* Problem statement *
Please give back each line of the listing, unchanged in every word.

- - - - -

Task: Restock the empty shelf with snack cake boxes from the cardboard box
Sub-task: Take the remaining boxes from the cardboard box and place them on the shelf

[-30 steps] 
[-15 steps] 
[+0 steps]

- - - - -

* Result below *
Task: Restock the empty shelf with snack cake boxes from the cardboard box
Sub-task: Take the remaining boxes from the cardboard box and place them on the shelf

[-30 steps] 
[-15 steps] 
[+0 steps]

What this exercise required has been given in full.